小学3年の頃に彼の自作のマンガ「ミッ◯ーが◯しにやってくる」というのを読ませてもらったときは、心底ゾッとした。
内容と彼の物語づくりの才能と、その両方に戦慄が走ったのだ。今思えばスティーブン・キング的な内容だった。
今でも俺はTちゃんを尊敬しているし、天才だと思っている。
また、弟も当時を振り返り、「Tちゃんって妙にカリスマ性があったよな」と言うことがある。
ヌードル様、ご降臨
それはさておき本題の「ヌードル様」だ。
ある時、Tちゃんはクラスの男子全員に「昼休み、我が校の御神体のお披露目会をするので旧校舎裏に集まるように」と言って回った。
もうこの段階ですでに色々と可笑しいんだけど、10歳やそこらの俺たちは早く昼休みがこないか待ち遠しくて仕方がなくなっていた。
国語の授業も、算数の授業も、社会の授業も、大好きな体育も、どこか上の空。「ゴシンタイって何だろう」そればっかり考えていた。
男子は皆、それぞれ自己最速で給食をかき込み、いそいそと旧校舎裏へと走った。Tちゃんは一足先に教室を飛び出していたように思う。彼は何をするにも疾風迅雷なのだ。きっと皆、Tちゃんのそういうところにも痺れて憧れていたのだろう。
俺たちが旧校舎裏へいくと、そこにはお湯を入れたまま放置され、伸び放題になったカップヌードルがポツンと置かれてあった。

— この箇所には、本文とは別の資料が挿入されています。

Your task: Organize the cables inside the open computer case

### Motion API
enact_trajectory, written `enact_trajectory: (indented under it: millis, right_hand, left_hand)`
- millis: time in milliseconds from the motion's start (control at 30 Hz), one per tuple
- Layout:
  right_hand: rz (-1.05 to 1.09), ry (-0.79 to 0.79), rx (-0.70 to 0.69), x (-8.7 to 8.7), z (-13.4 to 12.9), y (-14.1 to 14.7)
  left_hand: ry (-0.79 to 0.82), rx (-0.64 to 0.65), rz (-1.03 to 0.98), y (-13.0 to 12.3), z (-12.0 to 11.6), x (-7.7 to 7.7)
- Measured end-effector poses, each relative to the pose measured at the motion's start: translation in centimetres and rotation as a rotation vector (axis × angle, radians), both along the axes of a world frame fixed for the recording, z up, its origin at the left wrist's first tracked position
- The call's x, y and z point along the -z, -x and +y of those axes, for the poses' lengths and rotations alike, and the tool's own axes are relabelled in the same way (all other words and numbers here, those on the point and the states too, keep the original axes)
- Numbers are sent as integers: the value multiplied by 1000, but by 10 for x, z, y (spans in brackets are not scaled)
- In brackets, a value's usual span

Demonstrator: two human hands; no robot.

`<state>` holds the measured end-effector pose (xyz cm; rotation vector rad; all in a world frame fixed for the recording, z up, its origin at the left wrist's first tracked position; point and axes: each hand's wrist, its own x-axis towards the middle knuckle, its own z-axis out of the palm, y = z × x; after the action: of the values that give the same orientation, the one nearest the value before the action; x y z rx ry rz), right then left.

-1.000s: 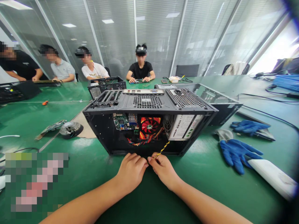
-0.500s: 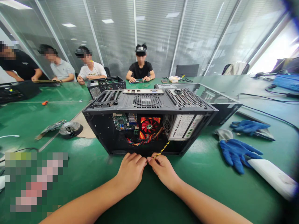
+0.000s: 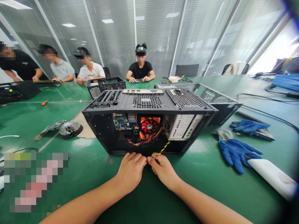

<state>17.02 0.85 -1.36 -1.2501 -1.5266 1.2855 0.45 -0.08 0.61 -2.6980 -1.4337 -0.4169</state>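
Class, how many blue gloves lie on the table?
2. The nearer glove lies at right, beside the white object; the farther glove lies just beyond it. Others may be hidden.

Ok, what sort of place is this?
Probably a meeting room used as a computer workshop: there's an open-sided computer case on a long green table, with glass partitions behind.

Striped cable (image 3: 163, 148), end hidden in left hand (image 3: 131, 171), pixelated patch (image 3: 37, 183), blue box (image 3: 286, 83) cut by right edge
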Motion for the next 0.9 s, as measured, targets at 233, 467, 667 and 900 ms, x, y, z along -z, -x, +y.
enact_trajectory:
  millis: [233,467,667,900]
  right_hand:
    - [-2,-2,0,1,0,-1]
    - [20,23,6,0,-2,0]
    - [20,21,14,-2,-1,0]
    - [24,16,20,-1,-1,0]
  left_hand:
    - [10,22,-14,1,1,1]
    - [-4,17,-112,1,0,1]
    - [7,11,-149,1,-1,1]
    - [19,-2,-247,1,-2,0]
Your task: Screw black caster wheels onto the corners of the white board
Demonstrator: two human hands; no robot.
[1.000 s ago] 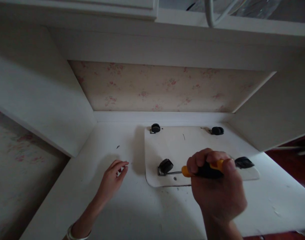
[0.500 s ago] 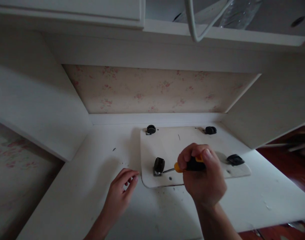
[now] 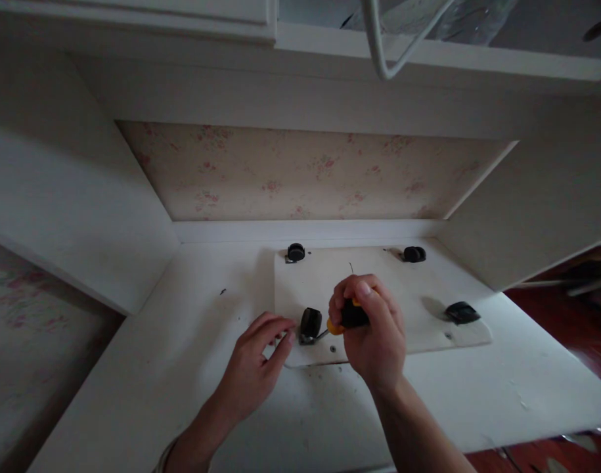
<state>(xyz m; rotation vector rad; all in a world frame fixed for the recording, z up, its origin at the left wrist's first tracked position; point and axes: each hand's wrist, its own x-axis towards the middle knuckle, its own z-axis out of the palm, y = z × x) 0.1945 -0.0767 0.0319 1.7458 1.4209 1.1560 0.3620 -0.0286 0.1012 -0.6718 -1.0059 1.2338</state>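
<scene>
A white board (image 3: 300, 282) with rounded corners lies on the white desk (image 3: 192, 355), with black casters near its corners. My right hand (image 3: 369, 328) is wrapped round a yellow and black screwdriver (image 3: 335, 327). Its metal shaft slants down to the base of the near-left caster (image 3: 311, 322). Just left of that caster, over the board's edge, is my left hand (image 3: 261, 361), thumb and fingertips close together; whether something small is between them is too small to tell. The other casters are at the back left (image 3: 295, 252), back right (image 3: 414, 254) and near right (image 3: 462, 313).
Side panels (image 3: 68, 164) flank the desk, and floral wallpaper (image 3: 324, 174) shows behind it. Overhead is a shelf (image 3: 438, 56) with clear plastic on it and a white cable (image 3: 376, 46) hanging down. Reddish floor (image 3: 551, 322) lies to the right.
My left hand has moved right and slightly up, closer to the near-left caster. My right hand and the screwdriver have shifted left, and the screwdriver is tilted more steeply.
</scene>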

不自然なほど中身が飛び出したラーメンは、まるで自分の意思で外気に触れようと足掻いたかのような躍動感を思わせた。おそらくTちゃんの仕業だろう。つまり、彼の言う「ゴシンタイ」とはコレのことだ。
奇妙なカップヌードルを前に、俺たちが困惑しているとTちゃんが背後から笑いながら現れた。楽しそうにカッパーフィールドの真似をする超大御所芸人のような豪快な笑い方だった。そして、Tちゃんは言った。
「皆の者、頭が高い。我が校の御神体『ヌードル様』の御前であるぞ。跪けい、跪け―い」
その芝居がかった口調に、俺たちは乗っかるカタチでカップヌードル改め「ヌードル様」に跪いた。

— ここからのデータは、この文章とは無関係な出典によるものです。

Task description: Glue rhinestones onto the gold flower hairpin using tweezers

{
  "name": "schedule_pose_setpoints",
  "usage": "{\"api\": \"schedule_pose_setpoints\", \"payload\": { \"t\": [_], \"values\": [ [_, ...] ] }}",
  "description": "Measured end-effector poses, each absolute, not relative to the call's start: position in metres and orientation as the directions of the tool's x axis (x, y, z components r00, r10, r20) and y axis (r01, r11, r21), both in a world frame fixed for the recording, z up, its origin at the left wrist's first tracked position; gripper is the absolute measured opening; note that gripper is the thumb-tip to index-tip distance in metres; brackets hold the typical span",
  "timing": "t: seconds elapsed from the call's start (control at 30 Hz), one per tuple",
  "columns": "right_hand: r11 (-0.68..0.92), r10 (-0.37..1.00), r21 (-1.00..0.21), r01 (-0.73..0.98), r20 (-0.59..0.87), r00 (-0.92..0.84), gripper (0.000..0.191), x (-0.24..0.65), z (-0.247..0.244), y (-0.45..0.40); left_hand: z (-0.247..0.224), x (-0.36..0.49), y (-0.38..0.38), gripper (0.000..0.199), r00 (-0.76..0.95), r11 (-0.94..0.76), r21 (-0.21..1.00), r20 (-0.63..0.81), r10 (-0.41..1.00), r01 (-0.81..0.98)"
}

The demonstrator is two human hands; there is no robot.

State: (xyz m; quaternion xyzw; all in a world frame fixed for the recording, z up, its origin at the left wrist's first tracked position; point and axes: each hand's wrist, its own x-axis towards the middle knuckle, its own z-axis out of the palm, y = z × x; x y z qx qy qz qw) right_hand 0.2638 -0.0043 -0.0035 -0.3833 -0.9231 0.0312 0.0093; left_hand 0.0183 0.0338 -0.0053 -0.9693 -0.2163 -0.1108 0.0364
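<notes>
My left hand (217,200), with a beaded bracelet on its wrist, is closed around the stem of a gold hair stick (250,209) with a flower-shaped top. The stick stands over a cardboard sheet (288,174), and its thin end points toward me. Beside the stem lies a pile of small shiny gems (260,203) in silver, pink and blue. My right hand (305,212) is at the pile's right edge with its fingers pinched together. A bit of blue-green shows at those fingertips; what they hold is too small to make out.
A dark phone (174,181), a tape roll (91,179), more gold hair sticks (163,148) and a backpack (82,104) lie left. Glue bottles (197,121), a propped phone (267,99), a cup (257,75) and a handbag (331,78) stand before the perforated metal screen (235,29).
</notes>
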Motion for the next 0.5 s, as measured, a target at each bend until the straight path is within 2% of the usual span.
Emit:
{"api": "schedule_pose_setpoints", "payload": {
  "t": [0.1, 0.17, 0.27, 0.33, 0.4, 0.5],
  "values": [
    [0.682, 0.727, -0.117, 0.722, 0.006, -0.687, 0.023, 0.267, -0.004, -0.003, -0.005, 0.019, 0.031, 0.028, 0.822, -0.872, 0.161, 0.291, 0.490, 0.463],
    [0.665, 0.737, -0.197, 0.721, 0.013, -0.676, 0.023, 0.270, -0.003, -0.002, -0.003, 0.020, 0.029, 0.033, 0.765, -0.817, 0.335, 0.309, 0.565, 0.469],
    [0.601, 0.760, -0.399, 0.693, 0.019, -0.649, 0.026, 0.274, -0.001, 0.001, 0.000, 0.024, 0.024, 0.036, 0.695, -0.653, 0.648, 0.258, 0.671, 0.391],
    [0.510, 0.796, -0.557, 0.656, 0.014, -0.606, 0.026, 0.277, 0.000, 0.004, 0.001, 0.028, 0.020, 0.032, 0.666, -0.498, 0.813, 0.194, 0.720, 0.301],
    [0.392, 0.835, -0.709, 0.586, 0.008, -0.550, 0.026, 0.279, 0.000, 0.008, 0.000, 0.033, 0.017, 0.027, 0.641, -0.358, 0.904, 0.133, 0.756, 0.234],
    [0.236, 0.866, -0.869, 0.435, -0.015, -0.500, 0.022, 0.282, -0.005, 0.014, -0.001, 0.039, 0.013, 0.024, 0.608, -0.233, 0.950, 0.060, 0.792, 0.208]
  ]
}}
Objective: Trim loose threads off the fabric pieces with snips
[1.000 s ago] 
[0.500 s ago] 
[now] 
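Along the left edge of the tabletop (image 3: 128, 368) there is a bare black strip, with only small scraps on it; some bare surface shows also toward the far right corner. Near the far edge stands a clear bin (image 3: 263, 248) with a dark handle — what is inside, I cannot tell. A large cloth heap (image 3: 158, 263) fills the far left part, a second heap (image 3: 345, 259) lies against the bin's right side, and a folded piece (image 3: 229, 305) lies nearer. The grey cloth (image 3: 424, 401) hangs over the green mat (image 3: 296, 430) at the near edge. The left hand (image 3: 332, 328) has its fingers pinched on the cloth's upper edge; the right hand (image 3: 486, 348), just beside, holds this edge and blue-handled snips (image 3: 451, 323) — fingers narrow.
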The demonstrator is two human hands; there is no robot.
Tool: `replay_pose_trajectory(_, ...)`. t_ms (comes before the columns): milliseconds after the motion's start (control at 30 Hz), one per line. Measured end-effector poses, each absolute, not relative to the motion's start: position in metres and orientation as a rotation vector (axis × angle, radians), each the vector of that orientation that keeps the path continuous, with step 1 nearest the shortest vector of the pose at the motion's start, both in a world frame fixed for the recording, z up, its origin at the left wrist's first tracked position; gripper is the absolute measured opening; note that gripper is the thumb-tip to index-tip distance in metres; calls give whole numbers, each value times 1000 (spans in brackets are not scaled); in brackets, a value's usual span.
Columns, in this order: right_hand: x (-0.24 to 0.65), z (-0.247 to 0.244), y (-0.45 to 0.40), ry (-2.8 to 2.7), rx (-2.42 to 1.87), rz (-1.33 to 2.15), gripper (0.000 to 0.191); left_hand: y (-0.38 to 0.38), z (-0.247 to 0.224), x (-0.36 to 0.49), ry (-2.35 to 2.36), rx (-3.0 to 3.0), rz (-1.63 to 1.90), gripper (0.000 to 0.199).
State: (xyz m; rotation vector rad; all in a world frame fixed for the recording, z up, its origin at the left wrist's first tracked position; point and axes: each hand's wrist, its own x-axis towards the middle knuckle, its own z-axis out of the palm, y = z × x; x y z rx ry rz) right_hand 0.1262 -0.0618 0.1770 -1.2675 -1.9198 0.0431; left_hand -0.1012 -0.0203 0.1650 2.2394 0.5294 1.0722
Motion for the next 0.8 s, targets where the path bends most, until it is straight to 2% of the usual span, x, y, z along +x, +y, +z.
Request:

そして、Tちゃんの「もくとーう」のひと言によりそれぞれ目を閉じ、黙祷を捧げた。
それは傍から見ると異様な光景だったに違いない。ひと気の少ない旧校舎の裏で、世界一の販売数を誇るカップ麺界の王様に、跪き、黙祷を捧げる小学生集団。ヘンテコな組織の出来上がりである。きっとTちゃんはその様子を眺めながら、満足そうに笑っていたことだろう。
1,2分間の黙祷を終えると、Tちゃんはこんな提案をした。
「ヌードル様は孤独がお嫌いだ。だから、毎日こうして皆で会いにきてあげるぞよ」
こうして、俺たちのクラスに珍妙な日課が出来た。
ところが……。
忘れ去られていくゴシンタイ
子どもというのは実に好奇心旺盛な生き物だ。
その柔軟性に富んだ感性で様々なものを肯定的に受け止めることが出来る。
たとえそれが単なる伸び放題になったカップ麺であっても、持ち前の想像力や空想力で素晴らしいナニかに仕立て上げることも可能なのである。
だが、その好奇心の強さは流行り廃りの流れを高速にしていくものでもあるわけだ。
デジモン。ハイパーヨーヨー。ビーダマン。ヤキュウマン。ヨーカイザー。遊戯王。
ありとあらゆる流行が、シャボン玉のようにたくさん生まれては弾けて消えていったあの頃だ。
食べられもしないカップ麺に、子どもがいつまでも興味を持っていられるはずがなかった。
やがて、巡礼に訪れるクラスメイトは一人減り、二人減り……。日に日に減っていった。
俺も正直、3日目には飽きていたんだけど、「もしかしたら何かテコ入れがあるかもしれない」と期待して巡礼を続けていた。
何しろ仕掛け人はあのTちゃんである。何もないわけがない。そう踏んでいたのだ。
あっけない幕切れは突然に
しかし、1週間経っても、10日経っても何も起こらない。ただヌードル様が変色し、日増しに強力な異臭を放つようになっていく一方だった。
そこら辺で俺は気づいてしまった。
「あっ! 初日以降Tちゃん来てねえ!」
と。Tちゃんは俺たちにヌードル様を紹介した後は一切ヌードル様について言及していない。
やられた。俺はそう思った。Tちゃんはオーソドックスを嫌う。形式を嫌う。「常に同じカタチであるとは限らねえぞ」と行動パターンを変えていくのだ。
自分の認識の甘さを恥じ入って、ヌードル様の前で肩を落としていると、後ろから「こらっ、お前か!」と怒った大人の声がした。
振り返るとそこにはゴム手袋とマスクを装備し、ビニール袋を持った用務員さんが立っていた。
「え?」
「お前がこれを置いたんだな?」
「あの、いや……」
「これをやるから、ちゃんと片付けておけよ」
そう言って用務員さんはビニール袋を俺に手渡し、「ったく」と去って行ってしまった。
思わぬカタチでヌードル様の後処理を任されることになりながら、俺は「物事の流行り廃りの速度」と「世の中には理不尽なこともあるのだ」ということを深く、強く学んだのであった。このように、Tちゃんにはたくさんのことを学ばせてもらったのである。